The vector engine, or SFPU, is designed for high-throughput processing of vector data. Unlike matrix engine APIs, SFPU APIs require the user to explicitly unpack data into the Dst registers before performing computations and then pack the results back into L1 memory. This design enables easier chaining of operations.

The vector engine APIs also require an initialization phase. The init_sfpu function configures the unpacker and packer to handle the data types of the input and output circular buffers. Unlike the matrix engine, the unpacker cannot be configured for a second operand; it assumes that all input circular buffers contain the same underlying data type. As with the matrix engine, ensure that parameters are consistent between initialization and computation calls to avoid undefined behavior.

For example, to compute the element-wise sum of two tiles:

// Configure the (un)packer based on the data formats of the CBs.
init_sfpu(tt::CBIndex::c_0, tt::CBIndex::c_16);
add_binary_tile_init();

for(int i=0; i < 8; i++) {
    cb_wait_front(CBIndex::c_0, 1); cb_wait_front(CBIndex::c_1, 1);
    tile_regs_acquire();

    // Unpack the first tile from CB 0 into Dst tile 0.
    copy_tile(CBIndex::c_0, /*tile_offset_in_cb*/0, /*dst_idx*/0);
    // Unpack the first tile from CB 1 into Dst tile 1.
    copy_tile(CBIndex::c_1, /*tile_offset_in_cb*/0, /*dst_idx*/1);

    // Add Dst tiles 0 and 1 together. Store the result back into Dst tile 0.
    // Pseudocode: dst_tile[0] = dst_tile[0] + dst_tile[1]
    add_binary_tile(/*dst_idx_a*/0, /*dst_idx_b*/1);
    // More operations can be chained here, e.g., applying sigmoid.
    // sigmoid_tile(0);

    tile_regs_commit();
    cb_pop_front(CBIndex::c_0, 1); cb_pop_front(CBIndex::c_1, 1);
    cb_reserve_back(CBIndex::c_16, 1);
    tile_regs_wait();
    pack_tile(/*dst_idx*/0, CBIndex::c_16, /*tile_offset_in_cb*/0);
    cb_push_back(CBIndex::c_16, 1);
    tile_regs_release();
}

Note

copy_tile_init can be used to re-configure the unpacker to consume different data formats from circular buffers. If CBIndex::c_0 and CBIndex::c_1 contain different data types, the unpacking part of the above example can be rewritten as follows:

copy_tile_init(CBIndex::c_0);
copy_tile(CBIndex::c_0, /*tile_offset_in_cb*/0, /*dst_offset_tiles*/0);
copy_tile_init(CBIndex::c_1);
copy_tile(CBIndex::c_1, /*tile_offset_in_cb*/0, /*dst_offset_tiles*/1);

Note that copy_tile_init is always needed when unpacking FP32 values into 32-bit Dst registers. init_sfpu assumes a 16-bit storage size and sets up the unpacker for bfloat16, which would cause a loss of precision if an explicit initialization is not performed.

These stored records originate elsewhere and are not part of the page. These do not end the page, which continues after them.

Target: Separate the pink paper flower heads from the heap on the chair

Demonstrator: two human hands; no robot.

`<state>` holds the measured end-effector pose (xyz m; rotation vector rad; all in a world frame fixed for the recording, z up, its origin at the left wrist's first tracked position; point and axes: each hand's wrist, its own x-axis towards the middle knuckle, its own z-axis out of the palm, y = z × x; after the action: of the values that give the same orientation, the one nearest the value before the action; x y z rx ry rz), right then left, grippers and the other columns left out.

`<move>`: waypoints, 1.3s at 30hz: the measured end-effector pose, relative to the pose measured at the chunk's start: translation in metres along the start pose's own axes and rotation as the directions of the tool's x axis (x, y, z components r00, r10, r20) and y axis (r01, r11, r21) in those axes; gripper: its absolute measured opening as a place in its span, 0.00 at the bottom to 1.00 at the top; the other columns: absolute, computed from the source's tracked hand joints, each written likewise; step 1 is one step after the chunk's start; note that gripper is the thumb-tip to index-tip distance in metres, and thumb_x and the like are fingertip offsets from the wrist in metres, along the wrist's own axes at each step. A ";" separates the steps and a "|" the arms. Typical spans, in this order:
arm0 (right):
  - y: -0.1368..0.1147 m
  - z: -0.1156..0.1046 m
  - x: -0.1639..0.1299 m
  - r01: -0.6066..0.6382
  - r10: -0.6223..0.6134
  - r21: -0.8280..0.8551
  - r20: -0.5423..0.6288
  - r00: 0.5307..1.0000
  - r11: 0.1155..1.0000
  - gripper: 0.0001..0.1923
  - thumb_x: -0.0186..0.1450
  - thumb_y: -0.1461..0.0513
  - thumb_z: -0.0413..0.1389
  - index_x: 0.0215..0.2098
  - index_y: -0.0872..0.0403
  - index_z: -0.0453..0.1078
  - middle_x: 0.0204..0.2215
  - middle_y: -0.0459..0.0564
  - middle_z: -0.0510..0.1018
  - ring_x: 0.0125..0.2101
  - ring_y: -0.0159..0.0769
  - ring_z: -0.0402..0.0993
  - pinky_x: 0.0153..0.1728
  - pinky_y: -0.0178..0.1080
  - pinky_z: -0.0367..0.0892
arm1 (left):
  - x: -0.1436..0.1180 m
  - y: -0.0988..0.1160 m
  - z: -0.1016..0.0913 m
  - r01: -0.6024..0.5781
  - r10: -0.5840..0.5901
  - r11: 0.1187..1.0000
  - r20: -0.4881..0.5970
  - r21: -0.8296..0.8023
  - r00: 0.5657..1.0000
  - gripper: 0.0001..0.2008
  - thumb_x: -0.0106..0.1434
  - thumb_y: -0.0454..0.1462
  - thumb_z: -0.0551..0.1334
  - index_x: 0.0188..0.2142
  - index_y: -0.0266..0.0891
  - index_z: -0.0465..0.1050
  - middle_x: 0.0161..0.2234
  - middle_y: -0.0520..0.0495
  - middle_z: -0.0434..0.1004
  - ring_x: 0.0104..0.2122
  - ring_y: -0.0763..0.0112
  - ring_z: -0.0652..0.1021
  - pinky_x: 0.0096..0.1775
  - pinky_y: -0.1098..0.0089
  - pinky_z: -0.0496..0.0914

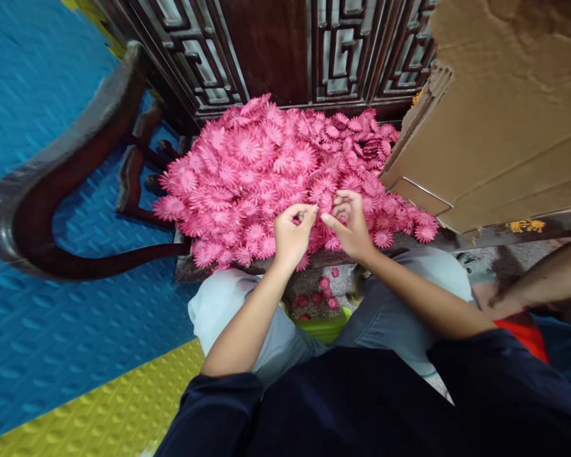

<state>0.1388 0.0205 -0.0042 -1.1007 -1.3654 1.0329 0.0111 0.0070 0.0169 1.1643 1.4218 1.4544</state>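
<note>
Both hands pinched at pink flowers, left hand [291,233] and right hand [348,223] meeting fingertip to fingertip, while the flower heap [276,171] just beyond them looked barely dented, most left.

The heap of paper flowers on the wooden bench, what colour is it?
Pink; the heap of paper flowers shows best in the head view.
</note>
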 end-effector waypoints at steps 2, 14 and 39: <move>-0.003 0.000 -0.004 0.037 -0.041 -0.044 -0.095 0.995 0.998 0.29 0.51 0.52 0.61 0.47 0.47 0.55 0.39 0.47 0.63 0.33 0.30 0.64 0.39 0.38 0.64 | -0.002 0.003 0.000 -0.020 0.020 1.000 0.000 0.023 1.000 0.08 0.54 0.38 0.63 0.23 0.35 0.72 0.20 0.54 0.67 0.23 0.78 0.65 0.28 0.75 0.60; -0.005 -0.005 0.004 -0.321 0.280 0.387 0.158 0.947 0.865 0.14 0.47 0.53 0.64 0.28 0.50 0.70 0.24 0.40 0.71 0.28 0.27 0.68 0.36 0.35 0.67 | 0.007 -0.011 -0.004 0.109 -0.072 0.987 0.282 -0.115 0.957 0.14 0.48 0.46 0.67 0.28 0.37 0.76 0.28 0.49 0.76 0.29 0.74 0.72 0.36 0.72 0.65; -0.005 -0.007 0.005 -0.257 0.255 0.225 0.038 0.966 0.940 0.11 0.49 0.53 0.63 0.25 0.51 0.72 0.21 0.42 0.74 0.25 0.30 0.70 0.35 0.38 0.68 | 0.008 -0.008 -0.005 0.023 -0.028 0.999 0.223 0.026 0.974 0.07 0.54 0.39 0.63 0.24 0.37 0.71 0.19 0.56 0.56 0.22 0.78 0.60 0.27 0.74 0.57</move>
<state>0.1457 0.0246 0.0026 -1.1189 -1.0947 1.3498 0.0034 0.0139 0.0095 1.2763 1.2961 1.2488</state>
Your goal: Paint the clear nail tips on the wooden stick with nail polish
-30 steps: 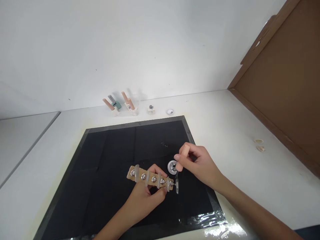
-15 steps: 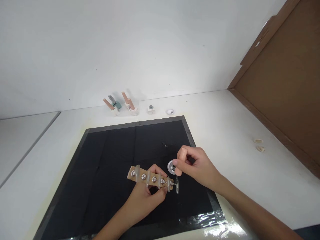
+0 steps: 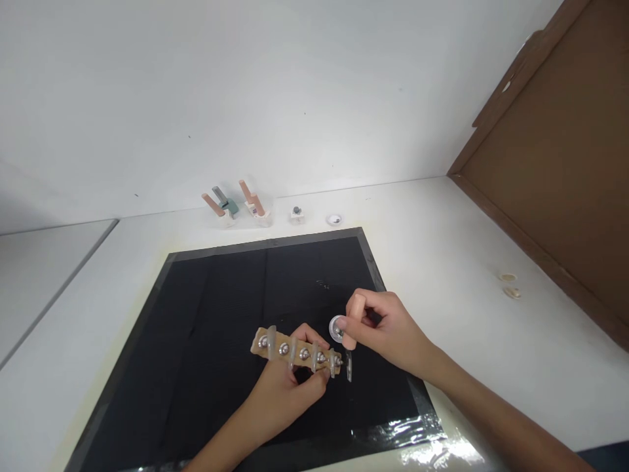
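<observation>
Left hand point(image 3: 292, 388), fingers clasping strip point(image 3: 278, 340) above mat point(image 3: 221, 308); right hand point(image 3: 382, 321), fingers pinching brush point(image 3: 357, 307) near strip's outermost nail point(image 3: 349, 369), contact unclear; likely hazards: nail knocked loose by too firm a press, or dish point(image 3: 333, 331) nudged by the right hand's nearby fingers.

On my feed I have two bare hands, the left hand point(image 3: 282, 388) and the right hand point(image 3: 382, 322), with slender fingers point(image 3: 308, 333). The left forearm point(image 3: 226, 429) and the right forearm point(image 3: 472, 388) are bare too, smooth and tapering toward the wrists point(image 3: 426, 354), as far as I can follow them toward the tabletop's point(image 3: 432, 242) near edge. Fingernail details are too small to read.
</observation>
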The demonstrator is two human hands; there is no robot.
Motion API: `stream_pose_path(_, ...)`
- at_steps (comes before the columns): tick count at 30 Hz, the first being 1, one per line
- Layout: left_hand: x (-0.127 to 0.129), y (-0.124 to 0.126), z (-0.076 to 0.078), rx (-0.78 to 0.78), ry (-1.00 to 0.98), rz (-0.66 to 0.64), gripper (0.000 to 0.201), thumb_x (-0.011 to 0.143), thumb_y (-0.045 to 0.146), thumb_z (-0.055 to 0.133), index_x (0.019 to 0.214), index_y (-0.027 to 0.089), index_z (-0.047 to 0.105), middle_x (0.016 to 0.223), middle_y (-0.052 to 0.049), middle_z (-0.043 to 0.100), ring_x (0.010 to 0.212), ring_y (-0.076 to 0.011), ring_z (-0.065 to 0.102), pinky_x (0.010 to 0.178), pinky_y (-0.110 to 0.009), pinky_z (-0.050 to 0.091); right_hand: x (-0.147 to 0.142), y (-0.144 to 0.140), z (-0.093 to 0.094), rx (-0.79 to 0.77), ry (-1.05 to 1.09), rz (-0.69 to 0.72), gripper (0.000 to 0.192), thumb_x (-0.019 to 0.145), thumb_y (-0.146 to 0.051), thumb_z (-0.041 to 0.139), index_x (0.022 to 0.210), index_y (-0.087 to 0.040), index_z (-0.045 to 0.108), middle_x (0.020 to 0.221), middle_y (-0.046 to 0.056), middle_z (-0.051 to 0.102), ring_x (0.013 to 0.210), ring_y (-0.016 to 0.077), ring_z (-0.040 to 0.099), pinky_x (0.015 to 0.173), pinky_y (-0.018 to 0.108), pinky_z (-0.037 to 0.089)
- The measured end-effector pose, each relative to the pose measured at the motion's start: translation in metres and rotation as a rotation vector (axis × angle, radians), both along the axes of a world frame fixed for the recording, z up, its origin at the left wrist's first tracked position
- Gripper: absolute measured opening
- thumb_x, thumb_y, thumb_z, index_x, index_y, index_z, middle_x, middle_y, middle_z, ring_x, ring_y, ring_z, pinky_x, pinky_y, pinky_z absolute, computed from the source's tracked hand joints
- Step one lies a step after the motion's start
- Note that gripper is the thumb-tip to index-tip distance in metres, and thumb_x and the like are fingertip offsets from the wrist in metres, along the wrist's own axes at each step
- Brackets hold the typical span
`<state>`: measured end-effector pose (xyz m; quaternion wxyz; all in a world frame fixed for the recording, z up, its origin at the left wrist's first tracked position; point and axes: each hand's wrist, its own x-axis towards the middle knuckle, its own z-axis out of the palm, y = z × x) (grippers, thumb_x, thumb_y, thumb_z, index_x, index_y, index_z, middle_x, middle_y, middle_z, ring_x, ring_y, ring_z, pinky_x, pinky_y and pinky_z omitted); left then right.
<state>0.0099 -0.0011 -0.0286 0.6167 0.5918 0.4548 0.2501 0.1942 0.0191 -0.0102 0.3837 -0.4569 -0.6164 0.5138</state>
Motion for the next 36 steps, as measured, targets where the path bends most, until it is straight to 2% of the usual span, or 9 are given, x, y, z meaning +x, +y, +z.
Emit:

Similarly, the pack_reconfig_data_format function and its variants can be used to change the packer’s output data format. This is necessary when a computation produces multiple tiles that must be written to circular buffers with different data formats. For example, to pack two tiles into two separate circular buffers, each with a unique data format:

pack_reconfig_data_format(CBIndex::c_16);
pack_tile(/*src_idx*/0, CBIndex::c_16, /*tile_offset_in_cb*/0);
pack_reconfig_data_format(CBIndex::c_17);
pack_tile(/*src_idx*/1, CBIndex::c_17, /*tile_offset_in_cb*/0);

After data is unpacked into the Dst registers, the vector engine can load data from Dst into its internal LReg registers directly, without involving other hardware blocks. For more details on programming the SFPU, see the Low Level Kernels programming guide. The dst_reg variable provides an LReg-sized view into the Dst registers. For example, on Wormhole and Blackhole, LReg is 32 elements wide, so the first Dst tile corresponds to dst_reg[0:31]. To illustrate:

void sfpu_example_function() {
    // Load the first 32 elements of the 1st tile into an LReg.
    vFloat vec1 = dst_reg[0];
    // Load the first 32 elements of the 2nd tile into another LReg.
    vFloat vec2 = dst_reg[32];

    // Store the results back into the Dst registers.
    dst_reg[0] = vec1;
    dst_reg[32] = vec2;
}

Due to the internal structure of tiles, dst_reg[0:3] typically contains the first face of the tile, dst_reg[4:7] contains the second face, and so on.